Saturday, March 7, 2020

Hard Cash Valley by Brian Panowich


 
Dane Kirby, former fire chief up in McFalls County, GA. Bull Mountain territory. Kirby is no longer looking at arson cases having joined the Georgia Bureau of Investigation. The sheriff calls on Kirby to look in on a local murder because the suspect says he is a friend of Dane. At least until the FBI tells his boss to send Kirby to Jacksonville, FL to look into a case with a fire link.

One of those ubiquitous airport hotels had a fire in a room. A hot flash fire that burned itself out fast. It was an attempt to cover up a murder so grisly that even a hardened investigator like Kirby gags. The victim was first tortured then disemboweled while still alive. The who and the why can’t be answered.

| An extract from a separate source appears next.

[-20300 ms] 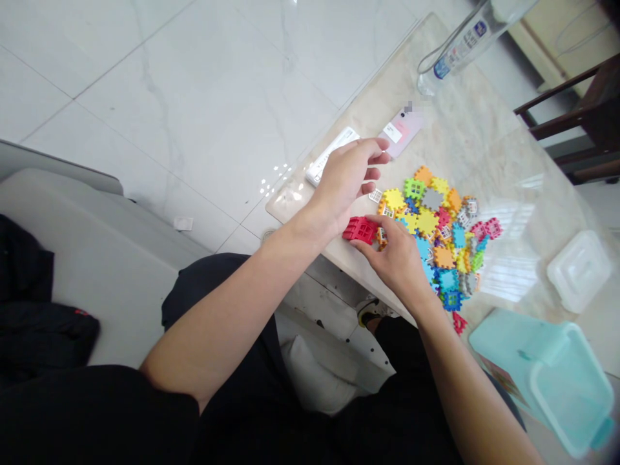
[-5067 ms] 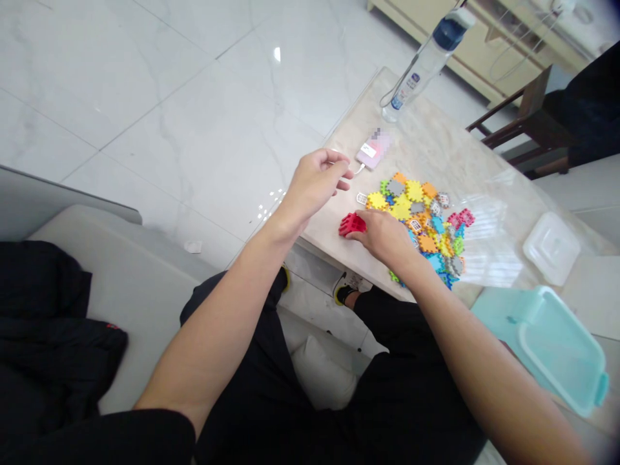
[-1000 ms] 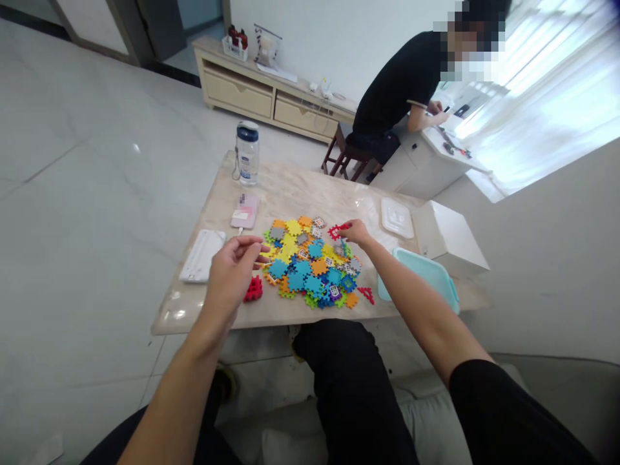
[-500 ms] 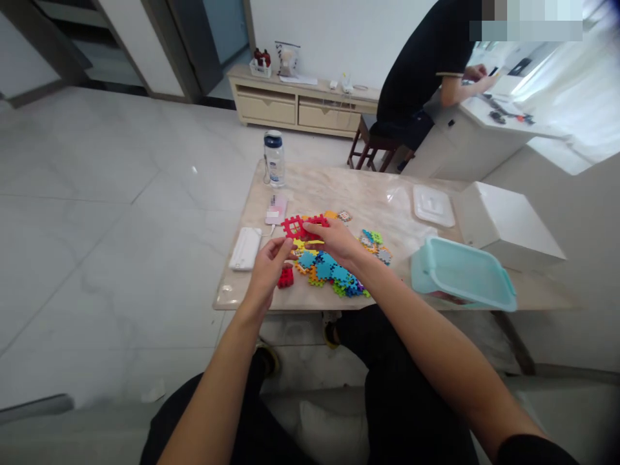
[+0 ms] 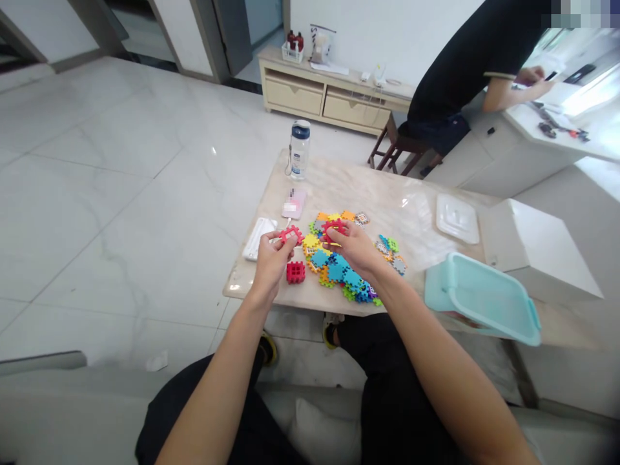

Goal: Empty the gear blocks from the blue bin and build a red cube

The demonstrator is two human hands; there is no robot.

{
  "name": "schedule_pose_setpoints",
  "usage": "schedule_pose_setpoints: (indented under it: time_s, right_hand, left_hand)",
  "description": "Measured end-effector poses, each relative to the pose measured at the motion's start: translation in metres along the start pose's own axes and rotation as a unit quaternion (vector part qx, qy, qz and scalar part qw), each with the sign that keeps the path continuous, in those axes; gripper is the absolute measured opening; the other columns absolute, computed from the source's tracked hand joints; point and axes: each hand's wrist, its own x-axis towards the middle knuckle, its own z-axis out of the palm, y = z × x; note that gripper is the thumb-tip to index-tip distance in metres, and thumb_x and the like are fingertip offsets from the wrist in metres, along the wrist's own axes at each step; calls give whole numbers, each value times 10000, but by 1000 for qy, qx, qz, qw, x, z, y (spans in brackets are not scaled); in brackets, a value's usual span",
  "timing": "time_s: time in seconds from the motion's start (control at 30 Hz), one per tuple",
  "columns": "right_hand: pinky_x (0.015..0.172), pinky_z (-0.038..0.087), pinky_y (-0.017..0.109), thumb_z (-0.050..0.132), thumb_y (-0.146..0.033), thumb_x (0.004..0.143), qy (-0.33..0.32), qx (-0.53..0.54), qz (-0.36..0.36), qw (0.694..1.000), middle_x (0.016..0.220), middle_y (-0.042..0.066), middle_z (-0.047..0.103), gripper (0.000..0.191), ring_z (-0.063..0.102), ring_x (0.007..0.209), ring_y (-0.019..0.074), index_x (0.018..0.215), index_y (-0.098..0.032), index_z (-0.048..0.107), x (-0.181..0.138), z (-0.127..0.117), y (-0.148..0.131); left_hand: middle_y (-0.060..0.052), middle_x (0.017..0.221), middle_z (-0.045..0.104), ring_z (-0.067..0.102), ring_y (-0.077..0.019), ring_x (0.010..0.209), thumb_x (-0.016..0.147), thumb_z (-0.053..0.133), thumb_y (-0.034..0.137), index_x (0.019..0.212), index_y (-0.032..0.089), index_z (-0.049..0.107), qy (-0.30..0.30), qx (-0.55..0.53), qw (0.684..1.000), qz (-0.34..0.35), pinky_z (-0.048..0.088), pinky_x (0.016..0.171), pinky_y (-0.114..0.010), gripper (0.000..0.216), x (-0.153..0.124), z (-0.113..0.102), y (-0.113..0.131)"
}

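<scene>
My left hand (image 5: 270,256) pinches a red toothed plastic tile (image 5: 290,234) above the near left part of the marble table (image 5: 339,187). My right hand (image 5: 349,247) grips a second red tile (image 5: 334,227) over a pile of coloured tiles (image 5: 351,265). Both hands hover close together, a short gap between the two red pieces. A small red block built from tiles (image 5: 295,272) rests on the table just below and between my hands.
A water bottle (image 5: 299,149), a pink phone (image 5: 294,203) and a white flat device (image 5: 259,236) lie at the table's left. A clear lid (image 5: 456,218), a white box (image 5: 535,248) and a teal bin (image 5: 482,298) are at the right. Another person (image 5: 465,71) sits beyond.
My view swung up from the table edge to the whole room. My right hand fetched red tiles from the far pile and brought them near; my left hand now holds one.
</scene>
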Motion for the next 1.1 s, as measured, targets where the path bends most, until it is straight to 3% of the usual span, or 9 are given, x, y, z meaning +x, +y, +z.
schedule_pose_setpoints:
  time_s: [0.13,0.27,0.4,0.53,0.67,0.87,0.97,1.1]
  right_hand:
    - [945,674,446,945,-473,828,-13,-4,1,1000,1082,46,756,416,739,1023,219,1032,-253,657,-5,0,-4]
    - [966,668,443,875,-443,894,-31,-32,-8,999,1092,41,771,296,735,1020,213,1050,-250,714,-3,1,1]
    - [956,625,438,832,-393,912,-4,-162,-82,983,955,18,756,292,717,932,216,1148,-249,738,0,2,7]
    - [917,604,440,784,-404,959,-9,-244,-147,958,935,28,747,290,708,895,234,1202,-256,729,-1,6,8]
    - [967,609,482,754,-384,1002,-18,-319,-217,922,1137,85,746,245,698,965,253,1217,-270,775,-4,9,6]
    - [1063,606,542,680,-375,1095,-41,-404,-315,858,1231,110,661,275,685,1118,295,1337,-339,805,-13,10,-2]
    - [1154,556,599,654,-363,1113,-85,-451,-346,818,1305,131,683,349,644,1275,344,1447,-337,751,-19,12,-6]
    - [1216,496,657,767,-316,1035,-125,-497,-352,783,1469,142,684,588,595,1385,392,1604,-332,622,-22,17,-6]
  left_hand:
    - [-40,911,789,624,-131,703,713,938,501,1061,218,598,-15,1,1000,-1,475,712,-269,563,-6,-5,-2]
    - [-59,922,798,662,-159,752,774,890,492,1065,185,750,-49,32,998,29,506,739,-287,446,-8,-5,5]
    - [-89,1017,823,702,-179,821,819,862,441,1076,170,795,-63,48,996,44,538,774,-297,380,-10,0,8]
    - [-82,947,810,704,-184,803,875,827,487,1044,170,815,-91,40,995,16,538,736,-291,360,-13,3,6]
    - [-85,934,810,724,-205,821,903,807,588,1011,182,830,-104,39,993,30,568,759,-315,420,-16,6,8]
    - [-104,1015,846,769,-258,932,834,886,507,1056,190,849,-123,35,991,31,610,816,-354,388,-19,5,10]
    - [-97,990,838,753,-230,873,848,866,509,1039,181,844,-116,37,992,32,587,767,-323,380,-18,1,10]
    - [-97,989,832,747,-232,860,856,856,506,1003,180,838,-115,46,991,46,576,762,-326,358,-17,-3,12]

An unremarkable clue suggests the victim has a brother.

Kirby is paired with Special Agent Roselita Velasquez. They learn about the victim – Arnold Blackwell. Two-bit crook with a long string of drug and robbery arrests. They learn that Arnold had a brother. Younger. Pre-teen. With Asperger’s Syndrome. Likes birds. A lot. And he has Rain Man-like affinity for numbers and odds.

The killers are Filipino mafia who have major money in cock fighting. Turns out a major ‘tournament’ that floats from city to city had just concluded in the Bull Mountain area. Arnold’s little brother’s specific skill is an unrivaled ability to pick winners in a cock fight. The two of them took this ‘tournament’ for over a million dollars. The Filipino’s had a big stake in the competition, and they want their money back.

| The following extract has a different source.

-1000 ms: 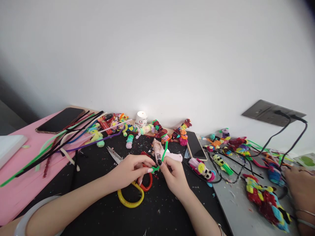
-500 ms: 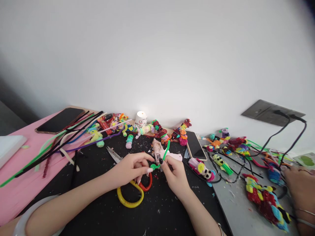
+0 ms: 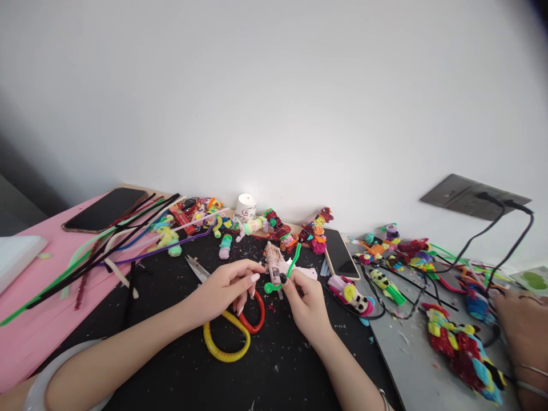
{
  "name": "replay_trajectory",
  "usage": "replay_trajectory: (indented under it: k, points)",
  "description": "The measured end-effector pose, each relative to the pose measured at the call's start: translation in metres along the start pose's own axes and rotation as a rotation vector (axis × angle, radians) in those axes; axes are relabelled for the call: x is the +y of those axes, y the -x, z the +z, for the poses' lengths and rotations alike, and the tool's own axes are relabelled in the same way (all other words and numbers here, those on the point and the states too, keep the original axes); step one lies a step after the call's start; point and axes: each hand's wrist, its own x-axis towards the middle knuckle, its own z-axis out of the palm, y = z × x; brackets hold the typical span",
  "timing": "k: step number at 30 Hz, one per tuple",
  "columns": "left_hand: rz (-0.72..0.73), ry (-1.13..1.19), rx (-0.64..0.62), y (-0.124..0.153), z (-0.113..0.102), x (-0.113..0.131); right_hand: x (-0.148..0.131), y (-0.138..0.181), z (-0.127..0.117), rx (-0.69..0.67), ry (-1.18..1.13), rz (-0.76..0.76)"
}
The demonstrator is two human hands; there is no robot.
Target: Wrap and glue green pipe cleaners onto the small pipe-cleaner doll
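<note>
Between the thumb and forefinger of my right hand [image 3: 305, 297] is a bright green pipe cleaner [image 3: 293, 258], its one end upright and its other end curled into a small loop. My left hand [image 3: 235, 285] is just left of that loop, fingers loosely bent and apart, holding nothing that I can see. Behind both hands lies a pale pink glue gun [image 3: 306, 273] with a brown-crusted nozzle, partly covered by my right fingers. Under my left hand are scissors [image 3: 226, 358] with one yellow and one red handle loop, blades pointing up-left.
Loose pipe cleaners [image 3: 103, 245] and a dark phone [image 3: 105, 209] lie on the pink surface at left. Pipe-cleaner figures, a paper cup [image 3: 246, 206] and a second phone [image 3: 341, 254] line the wall. At right are more figures [image 3: 462, 354], cables and another person's hand [image 3: 520, 319].
My left hand has let go of the green pipe cleaner's curled end and drawn slightly left and up. My right hand still pinches the pipe cleaner, which has shifted slightly.
</note>
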Motion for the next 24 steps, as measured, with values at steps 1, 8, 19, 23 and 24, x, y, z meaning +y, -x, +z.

Kirby and Roselita (not ‘Rose’) track backwards in time and upwards in altitude to Bull Mountain. To find the boy. To find the money. To the site of the cock fighting fest. And back around to that local murder.

This is Panowich’s 3rd venture into the Bull Mountain corner of NW Georgia. His first, Bull Mountain knocked me off my feet. His 2nd, Like Lions, blew me away. Hard Cash Valley? Good Lord. Panowich can flat out write. Hard to believe this is just his 3rd outing. The maturity of his storytelling. The turn of a phrase. The depth of pain felt by his characters. The enormity of viciousness of the crimes. The body count. The twists in loyalty and in the story. Call it what you will: country noir, hick-lit, Redneck noir. I don’t care. Panowich is flat out one of the best new voices in fiction I’ve read . . . ever. Three books and he has shouldered his way into my power rotation. And that’s a first. Panowich is that great.

Available in May 2020.

1 comment:

  1. More brutal and graphic than most novels that I read, even considering that most of those novels are murder mysteries - but Panowich knows how to tell a gripping story with great characters, both good guys and bad guys. This one gets a 5-star rating.